Pour ma modeste part, j’aimerais comprendre comment celles et ceux qui ambitionnent d’exercer le pouvoir en 2027, ou avant, peuvent nourrir l’espoir d’une majorité qui leur permette de gouverner sérieusement la France avec ce mode de scrutin, qui donne certes une photographie de l’opinion du peuple, mais que nous avons expérimenté sans succès de 1946 à 1958. Si, par exception, en 1986, une majorité s’était dégagée avec le scrutin proportionnel, c’est parce que François Mitterrand et les socialistes suscitaient un rejet massif du peuple français.

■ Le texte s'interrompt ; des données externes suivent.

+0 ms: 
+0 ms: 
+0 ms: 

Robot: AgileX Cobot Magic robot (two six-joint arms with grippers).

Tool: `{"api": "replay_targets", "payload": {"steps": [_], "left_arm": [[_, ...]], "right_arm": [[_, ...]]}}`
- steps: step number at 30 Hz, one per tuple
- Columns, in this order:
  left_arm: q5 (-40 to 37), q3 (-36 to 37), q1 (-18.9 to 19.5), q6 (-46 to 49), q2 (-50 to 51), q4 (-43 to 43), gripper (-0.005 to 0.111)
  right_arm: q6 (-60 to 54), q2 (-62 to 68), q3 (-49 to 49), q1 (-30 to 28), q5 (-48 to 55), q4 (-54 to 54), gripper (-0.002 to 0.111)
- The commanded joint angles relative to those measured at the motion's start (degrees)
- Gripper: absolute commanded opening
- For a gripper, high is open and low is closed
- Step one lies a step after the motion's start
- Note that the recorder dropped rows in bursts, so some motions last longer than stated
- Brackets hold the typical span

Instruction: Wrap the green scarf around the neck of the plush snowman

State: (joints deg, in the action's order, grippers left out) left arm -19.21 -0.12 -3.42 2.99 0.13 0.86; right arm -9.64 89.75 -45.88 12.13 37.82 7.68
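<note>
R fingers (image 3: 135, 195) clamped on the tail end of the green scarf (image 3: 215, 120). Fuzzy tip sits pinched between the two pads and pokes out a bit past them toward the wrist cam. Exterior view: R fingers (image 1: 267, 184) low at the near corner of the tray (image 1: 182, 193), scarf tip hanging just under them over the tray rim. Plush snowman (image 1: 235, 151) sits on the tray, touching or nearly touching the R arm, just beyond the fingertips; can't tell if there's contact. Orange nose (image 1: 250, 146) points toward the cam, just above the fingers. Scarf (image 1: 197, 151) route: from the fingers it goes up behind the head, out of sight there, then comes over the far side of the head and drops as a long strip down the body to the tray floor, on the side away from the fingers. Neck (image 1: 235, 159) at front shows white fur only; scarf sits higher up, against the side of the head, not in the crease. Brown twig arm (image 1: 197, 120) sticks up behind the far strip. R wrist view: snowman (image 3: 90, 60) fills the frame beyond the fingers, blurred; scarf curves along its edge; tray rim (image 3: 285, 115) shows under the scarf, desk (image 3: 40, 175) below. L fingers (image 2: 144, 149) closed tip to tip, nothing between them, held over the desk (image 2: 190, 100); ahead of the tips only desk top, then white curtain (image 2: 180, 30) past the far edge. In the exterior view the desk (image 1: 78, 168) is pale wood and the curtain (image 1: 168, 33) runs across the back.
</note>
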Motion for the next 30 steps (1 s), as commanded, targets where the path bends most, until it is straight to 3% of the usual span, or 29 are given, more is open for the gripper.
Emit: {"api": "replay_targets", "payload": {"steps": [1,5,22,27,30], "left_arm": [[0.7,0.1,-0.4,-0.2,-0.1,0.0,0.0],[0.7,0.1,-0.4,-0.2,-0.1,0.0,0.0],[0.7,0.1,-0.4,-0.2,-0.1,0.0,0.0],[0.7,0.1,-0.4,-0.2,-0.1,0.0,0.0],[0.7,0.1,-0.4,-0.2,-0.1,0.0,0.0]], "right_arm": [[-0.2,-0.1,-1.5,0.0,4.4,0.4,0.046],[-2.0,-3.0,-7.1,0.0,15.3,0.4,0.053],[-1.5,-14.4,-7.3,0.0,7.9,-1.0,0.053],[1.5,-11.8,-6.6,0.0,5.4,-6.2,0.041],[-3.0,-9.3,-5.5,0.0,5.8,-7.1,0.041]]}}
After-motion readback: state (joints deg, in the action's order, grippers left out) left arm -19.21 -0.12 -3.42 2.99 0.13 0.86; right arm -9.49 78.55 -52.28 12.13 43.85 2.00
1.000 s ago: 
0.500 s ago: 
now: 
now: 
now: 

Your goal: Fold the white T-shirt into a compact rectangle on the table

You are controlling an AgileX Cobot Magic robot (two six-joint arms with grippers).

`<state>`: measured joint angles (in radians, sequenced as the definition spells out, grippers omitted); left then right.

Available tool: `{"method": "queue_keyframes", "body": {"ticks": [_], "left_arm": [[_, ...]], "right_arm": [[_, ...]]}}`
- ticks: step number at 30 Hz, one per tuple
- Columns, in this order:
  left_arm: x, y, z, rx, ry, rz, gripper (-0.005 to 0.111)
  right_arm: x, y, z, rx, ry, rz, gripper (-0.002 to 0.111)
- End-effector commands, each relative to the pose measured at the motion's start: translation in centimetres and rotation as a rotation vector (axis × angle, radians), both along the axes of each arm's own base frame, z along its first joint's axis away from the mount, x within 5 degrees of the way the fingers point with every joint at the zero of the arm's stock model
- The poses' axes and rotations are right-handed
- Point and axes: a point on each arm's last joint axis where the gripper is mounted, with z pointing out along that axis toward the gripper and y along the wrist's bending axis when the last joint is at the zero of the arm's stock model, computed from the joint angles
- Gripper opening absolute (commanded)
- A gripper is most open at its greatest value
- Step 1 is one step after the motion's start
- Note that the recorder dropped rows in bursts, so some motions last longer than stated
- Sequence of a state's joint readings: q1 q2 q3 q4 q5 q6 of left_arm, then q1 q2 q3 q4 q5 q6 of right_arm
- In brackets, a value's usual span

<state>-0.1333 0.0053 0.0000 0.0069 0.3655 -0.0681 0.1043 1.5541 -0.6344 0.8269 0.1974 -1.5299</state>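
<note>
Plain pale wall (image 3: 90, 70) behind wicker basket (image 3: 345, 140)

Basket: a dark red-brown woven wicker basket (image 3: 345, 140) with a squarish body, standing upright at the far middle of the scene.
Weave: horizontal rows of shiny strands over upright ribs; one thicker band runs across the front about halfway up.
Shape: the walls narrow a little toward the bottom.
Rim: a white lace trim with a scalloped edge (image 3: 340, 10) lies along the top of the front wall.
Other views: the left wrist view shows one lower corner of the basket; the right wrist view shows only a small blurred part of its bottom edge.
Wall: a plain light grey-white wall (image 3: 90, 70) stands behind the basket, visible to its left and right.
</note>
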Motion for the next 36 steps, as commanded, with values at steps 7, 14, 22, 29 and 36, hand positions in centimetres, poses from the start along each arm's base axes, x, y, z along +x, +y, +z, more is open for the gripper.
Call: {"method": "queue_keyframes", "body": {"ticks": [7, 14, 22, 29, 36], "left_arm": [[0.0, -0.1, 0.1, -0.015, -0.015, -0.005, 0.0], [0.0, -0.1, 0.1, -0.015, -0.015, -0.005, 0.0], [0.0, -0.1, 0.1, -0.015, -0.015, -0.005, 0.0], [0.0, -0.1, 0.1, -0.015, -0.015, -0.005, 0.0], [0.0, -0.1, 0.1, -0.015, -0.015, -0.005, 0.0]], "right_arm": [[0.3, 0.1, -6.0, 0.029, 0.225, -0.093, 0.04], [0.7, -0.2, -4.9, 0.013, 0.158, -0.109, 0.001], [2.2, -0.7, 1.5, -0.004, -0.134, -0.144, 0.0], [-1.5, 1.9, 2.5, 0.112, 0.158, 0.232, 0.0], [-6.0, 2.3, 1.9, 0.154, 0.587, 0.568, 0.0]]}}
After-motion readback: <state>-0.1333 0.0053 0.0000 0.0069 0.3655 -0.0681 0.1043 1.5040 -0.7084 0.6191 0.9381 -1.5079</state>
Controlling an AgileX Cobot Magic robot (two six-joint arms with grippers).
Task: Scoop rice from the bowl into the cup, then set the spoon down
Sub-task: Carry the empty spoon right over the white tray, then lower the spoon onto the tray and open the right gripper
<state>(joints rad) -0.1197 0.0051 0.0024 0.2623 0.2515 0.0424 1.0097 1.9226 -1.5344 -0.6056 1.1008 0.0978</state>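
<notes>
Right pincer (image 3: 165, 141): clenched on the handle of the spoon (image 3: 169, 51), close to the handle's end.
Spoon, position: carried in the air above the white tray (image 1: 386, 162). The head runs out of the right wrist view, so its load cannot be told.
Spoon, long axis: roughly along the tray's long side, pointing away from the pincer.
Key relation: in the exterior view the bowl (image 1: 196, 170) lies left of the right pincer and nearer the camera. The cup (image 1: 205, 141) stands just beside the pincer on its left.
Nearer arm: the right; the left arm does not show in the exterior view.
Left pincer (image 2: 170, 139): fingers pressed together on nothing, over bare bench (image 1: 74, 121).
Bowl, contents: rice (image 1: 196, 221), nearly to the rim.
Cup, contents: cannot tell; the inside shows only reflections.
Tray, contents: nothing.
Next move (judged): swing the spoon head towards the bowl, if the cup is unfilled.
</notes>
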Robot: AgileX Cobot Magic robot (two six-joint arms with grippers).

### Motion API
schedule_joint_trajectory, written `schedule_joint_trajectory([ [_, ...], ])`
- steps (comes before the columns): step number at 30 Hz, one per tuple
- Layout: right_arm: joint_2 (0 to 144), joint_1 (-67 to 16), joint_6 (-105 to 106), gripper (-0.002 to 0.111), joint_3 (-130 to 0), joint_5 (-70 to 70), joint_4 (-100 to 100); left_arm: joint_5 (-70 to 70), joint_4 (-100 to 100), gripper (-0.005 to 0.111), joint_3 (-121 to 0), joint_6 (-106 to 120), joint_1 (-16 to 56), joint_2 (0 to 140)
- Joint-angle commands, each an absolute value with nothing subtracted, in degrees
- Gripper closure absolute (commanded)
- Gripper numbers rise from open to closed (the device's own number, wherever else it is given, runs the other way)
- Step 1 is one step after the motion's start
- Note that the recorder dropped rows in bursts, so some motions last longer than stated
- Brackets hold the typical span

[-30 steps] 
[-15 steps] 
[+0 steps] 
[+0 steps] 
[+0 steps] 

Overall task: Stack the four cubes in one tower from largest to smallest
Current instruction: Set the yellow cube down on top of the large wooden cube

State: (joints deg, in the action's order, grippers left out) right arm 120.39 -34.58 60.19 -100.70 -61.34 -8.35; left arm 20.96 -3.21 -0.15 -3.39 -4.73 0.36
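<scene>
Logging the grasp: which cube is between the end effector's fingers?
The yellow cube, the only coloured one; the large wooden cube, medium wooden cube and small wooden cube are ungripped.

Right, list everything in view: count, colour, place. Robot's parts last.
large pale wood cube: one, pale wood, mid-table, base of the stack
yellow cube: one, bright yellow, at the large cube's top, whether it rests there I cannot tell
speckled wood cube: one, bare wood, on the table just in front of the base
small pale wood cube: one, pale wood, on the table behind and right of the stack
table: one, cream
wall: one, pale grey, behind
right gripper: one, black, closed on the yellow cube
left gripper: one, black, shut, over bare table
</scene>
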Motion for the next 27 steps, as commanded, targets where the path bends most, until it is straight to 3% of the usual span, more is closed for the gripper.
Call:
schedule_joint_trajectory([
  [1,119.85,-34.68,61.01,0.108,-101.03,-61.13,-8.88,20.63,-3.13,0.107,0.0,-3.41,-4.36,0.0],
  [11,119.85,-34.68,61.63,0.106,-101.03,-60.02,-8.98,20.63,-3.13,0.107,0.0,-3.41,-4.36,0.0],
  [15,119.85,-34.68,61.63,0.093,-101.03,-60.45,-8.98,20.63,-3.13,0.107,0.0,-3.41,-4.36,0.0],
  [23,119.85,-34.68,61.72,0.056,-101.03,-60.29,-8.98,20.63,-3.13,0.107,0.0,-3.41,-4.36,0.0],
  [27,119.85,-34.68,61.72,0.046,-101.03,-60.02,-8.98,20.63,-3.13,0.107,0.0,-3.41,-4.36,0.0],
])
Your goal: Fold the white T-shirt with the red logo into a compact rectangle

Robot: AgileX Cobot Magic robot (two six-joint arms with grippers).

Au total, en un temps où l’on ne tient plus grand compte du vote des Français, le retour aux pratiques des Républiques antérieures apparaît comme le parachèvement de l’œuvre de destruction entreprise méthodiquement par l’hôte de l’Elysée. Mais le pire est à craindre quand le peuple n’est ni écouté, ni entendu.
« Gardez le contact du pays et des foules », avait jadis conseillé le général de Gaulle à son ami Christian Fouchet. Je n’ai certes pas le contact des foules. Mais celui que j’entretiens avec le pays, dans ses profondeurs et dans sa réalité, me fait effectivement craindre le pire.